Immersion rurale

Prendre un métropolitain Bordelais, mais qui aurait pu être Lyonnais, Toulousain ou Nantais, plongez-le pendant huit jours en immersion totale dans un village français et ses alentours situé au beau milieu du département de l’Aveyron et demandez-lui, certes par le petit bout de la lorgnette, d’observer cette France oubliée qui a tant agité le pays durant l’épisode des gilets jaunes.

Rignac, Point de chute de ladite observation est une commune de 1916 habitants qui partage son regard à l’ouest, vers Villefranche-de-Rouergue, et à l’est, vers Rodez chef-lieu du département de l’Aveyron.

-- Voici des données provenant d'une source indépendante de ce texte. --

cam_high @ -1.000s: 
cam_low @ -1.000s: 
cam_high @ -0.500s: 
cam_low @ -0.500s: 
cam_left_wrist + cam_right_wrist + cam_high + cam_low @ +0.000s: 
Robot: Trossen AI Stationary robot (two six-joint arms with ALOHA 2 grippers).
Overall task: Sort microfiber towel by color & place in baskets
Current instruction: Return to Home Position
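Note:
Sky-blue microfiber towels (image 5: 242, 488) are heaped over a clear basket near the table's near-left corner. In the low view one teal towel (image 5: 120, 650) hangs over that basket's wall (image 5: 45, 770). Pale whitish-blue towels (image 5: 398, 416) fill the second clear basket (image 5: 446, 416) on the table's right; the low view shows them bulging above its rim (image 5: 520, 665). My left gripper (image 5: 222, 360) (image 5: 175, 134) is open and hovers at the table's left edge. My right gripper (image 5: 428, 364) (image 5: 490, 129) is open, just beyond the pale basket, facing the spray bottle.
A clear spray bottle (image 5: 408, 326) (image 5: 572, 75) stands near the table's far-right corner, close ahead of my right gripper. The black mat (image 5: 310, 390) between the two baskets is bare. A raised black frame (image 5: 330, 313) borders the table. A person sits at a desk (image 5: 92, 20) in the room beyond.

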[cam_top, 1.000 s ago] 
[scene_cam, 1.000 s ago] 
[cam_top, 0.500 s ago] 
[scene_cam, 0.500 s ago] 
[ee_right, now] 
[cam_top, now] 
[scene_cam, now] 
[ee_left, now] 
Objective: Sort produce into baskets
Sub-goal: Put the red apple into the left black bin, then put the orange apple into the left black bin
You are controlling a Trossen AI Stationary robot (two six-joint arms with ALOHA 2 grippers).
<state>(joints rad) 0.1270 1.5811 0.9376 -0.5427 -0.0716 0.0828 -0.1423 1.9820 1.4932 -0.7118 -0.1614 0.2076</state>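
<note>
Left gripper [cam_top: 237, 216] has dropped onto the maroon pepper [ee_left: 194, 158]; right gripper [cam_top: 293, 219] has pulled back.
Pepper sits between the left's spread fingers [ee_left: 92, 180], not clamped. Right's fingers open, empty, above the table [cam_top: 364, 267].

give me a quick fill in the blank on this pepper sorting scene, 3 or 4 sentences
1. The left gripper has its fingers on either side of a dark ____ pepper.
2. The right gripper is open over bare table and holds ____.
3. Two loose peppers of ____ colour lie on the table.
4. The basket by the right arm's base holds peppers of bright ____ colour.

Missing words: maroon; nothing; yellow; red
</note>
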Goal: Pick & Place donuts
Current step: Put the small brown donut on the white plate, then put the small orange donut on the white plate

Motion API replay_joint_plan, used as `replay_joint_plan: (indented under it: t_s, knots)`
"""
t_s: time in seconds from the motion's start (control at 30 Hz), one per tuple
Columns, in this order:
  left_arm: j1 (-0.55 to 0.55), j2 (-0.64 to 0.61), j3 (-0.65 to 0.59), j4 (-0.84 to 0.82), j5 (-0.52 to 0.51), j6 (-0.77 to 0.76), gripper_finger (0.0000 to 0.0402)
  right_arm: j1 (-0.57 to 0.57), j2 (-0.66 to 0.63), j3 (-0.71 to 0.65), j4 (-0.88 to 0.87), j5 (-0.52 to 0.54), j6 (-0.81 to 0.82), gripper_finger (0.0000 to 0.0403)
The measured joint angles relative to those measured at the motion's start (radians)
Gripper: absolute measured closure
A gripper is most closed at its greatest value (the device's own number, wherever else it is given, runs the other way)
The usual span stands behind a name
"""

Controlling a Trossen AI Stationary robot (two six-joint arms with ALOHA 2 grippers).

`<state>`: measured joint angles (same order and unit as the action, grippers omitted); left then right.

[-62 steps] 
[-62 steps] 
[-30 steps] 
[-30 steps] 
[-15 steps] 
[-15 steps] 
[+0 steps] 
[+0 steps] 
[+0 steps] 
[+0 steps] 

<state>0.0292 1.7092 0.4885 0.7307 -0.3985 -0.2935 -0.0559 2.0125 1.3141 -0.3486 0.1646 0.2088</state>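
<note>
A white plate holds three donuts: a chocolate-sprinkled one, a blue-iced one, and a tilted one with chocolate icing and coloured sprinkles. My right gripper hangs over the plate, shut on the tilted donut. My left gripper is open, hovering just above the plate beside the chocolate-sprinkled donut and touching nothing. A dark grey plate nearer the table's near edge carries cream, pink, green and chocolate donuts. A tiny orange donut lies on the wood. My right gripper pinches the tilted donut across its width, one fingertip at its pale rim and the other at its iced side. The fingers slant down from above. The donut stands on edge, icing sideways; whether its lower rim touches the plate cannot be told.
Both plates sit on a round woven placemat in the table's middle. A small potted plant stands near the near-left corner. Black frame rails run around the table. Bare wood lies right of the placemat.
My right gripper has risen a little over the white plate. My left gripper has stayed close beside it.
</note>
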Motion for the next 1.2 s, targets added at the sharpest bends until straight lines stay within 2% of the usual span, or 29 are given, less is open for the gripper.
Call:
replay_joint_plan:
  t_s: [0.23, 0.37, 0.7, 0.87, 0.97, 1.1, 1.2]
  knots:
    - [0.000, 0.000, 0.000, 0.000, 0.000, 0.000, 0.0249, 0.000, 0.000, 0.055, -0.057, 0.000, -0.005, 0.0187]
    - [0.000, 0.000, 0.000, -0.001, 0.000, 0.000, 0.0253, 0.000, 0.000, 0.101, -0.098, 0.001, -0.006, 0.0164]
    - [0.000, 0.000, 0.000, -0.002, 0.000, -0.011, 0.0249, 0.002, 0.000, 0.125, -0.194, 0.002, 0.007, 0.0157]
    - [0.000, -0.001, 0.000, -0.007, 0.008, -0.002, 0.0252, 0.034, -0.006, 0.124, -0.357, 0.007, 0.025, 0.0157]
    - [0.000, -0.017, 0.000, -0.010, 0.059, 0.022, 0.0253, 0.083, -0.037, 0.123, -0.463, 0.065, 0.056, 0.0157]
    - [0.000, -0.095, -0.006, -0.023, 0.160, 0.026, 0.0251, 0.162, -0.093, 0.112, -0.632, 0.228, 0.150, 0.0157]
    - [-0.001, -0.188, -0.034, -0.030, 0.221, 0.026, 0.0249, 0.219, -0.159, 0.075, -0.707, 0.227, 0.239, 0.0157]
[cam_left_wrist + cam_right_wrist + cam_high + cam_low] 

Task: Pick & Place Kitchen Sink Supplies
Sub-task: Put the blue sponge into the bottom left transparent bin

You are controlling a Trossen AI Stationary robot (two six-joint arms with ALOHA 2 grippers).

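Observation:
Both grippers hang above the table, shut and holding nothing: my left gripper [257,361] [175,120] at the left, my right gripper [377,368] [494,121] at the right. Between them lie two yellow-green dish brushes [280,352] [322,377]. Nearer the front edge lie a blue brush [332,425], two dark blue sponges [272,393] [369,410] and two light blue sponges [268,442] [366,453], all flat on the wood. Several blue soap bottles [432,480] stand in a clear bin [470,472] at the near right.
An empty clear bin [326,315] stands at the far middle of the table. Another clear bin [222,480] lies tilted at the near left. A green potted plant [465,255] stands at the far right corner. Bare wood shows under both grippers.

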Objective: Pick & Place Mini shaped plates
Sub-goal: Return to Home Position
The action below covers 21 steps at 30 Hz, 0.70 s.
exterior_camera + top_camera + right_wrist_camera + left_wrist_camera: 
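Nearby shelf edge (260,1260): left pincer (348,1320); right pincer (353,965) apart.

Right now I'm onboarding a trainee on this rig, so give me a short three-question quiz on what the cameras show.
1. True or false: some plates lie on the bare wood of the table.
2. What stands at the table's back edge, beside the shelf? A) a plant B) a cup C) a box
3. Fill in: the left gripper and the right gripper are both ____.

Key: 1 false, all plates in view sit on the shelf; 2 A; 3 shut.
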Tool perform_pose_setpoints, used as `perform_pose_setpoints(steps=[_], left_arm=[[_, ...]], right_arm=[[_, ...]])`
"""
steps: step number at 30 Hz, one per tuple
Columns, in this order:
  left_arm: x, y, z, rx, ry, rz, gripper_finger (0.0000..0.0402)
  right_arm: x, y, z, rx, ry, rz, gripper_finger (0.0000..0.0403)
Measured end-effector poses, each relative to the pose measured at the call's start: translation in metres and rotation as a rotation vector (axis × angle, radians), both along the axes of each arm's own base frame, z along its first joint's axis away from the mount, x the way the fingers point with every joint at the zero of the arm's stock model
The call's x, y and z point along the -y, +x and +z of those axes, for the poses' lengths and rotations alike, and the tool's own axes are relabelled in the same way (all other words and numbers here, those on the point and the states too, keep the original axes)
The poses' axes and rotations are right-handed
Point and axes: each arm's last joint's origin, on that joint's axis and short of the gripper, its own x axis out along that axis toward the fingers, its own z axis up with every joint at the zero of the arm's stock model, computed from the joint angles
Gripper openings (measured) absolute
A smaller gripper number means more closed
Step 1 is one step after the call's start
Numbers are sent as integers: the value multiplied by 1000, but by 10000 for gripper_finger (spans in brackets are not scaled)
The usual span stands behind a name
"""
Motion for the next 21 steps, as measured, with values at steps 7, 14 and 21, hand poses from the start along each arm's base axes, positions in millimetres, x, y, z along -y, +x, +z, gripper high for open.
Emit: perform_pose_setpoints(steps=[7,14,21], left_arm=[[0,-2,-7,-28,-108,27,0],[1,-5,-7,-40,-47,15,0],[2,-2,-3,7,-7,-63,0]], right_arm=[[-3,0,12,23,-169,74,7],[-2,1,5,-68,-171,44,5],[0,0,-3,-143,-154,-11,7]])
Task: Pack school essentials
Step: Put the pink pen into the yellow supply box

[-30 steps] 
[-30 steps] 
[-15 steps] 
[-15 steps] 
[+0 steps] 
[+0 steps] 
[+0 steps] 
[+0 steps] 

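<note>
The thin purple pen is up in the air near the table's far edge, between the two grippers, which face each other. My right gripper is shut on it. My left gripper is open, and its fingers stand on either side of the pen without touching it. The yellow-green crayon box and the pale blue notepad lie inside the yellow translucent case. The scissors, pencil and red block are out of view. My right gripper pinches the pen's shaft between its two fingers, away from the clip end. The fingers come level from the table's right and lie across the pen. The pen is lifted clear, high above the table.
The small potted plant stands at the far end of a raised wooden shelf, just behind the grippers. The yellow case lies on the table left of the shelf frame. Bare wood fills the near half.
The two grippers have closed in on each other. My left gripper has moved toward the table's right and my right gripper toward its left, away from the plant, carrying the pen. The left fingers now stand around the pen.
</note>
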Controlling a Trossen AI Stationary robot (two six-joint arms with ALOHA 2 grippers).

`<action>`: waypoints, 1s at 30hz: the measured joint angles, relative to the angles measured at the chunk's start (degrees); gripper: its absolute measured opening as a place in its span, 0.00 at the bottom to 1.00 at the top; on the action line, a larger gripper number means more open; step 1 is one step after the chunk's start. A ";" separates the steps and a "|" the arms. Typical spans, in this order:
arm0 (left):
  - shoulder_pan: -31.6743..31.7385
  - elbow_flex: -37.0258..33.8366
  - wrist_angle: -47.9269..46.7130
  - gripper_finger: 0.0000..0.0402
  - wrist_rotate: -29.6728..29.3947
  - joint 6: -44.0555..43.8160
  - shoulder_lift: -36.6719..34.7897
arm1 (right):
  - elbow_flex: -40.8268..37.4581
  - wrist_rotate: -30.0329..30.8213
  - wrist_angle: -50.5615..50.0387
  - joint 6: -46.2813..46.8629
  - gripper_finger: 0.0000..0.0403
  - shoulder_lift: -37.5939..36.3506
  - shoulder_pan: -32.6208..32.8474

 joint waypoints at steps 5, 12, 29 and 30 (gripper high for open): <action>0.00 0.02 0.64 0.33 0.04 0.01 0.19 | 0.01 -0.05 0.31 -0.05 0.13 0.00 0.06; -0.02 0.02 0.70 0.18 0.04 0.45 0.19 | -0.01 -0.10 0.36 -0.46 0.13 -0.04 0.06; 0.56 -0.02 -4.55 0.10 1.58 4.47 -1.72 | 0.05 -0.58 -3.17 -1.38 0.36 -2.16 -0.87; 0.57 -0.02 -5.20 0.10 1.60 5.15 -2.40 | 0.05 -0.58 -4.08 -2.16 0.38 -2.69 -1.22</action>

En cette fin du mois de juin, la campagne vallonnée étale son patchwork de parcelles laborieuses. La fenaison se termine, le blé déjà blond est presque mûr, le maïs se lève. Il n’y a plus de dimanche, le travail de l’homme est à son apogée, il récolte le fruit d’un long processus, à cet instant : la campagne est merveilleusement désirable !

Pendant ce temps Rignac vit. De la vaste piscine municipale montent les cris joueurs d’enfants batifolant dans l’eau rafraîchissante. Le terrain de camping sous les ombrages accueille son lot d’estivants et participe à l’économie du village. L’imposant centre culturel et le gymnase voisin traduisent la qualité de l’équipement de la commune. Pharmacie, boulangeries, épicerie, cafés, hôtels, super marché en périphérie, assument leurs rôles auprès des habitants. Mais ne pas occulter non plus ces trop nombreuses devantures de commerce aux rideaux baissés, conséquence d’une hémorragie de familles parties ailleurs faire leur vie.

Pourtant ici, la résilience n’est pas un vain mot, Belcastel tout proche, village médiéval abandonné, est devenu, de ruine qu’il était et sous la férule de vaillants amoureux du site,  l’un des plus beaux villages de France favorisant une nouvelle source touristique et économique.

Que dire de Villefranche-de-Rouergue, bastide où le marché du jeudi, véritable poumon économique, perpétue une coutume séculaire. Ou bien encore Rodez avec son imposante Cathédrale Notre-Dame, loin d’être abandonnée, est en chantier perpétuel rivalisant de ce point de vue avec la cathédrale Saint-André de Bordeaux.

Bien qu’excentré, l’Aveyron ne semble pas un désert immobile où le temps se serait arrêté. Le constat est bien plus contrasté et si certains le quittent, d’autres conviennent qu’ils sont peut-être dans une « France oubliée » où l’on ne voudrait pas vivre ailleurs.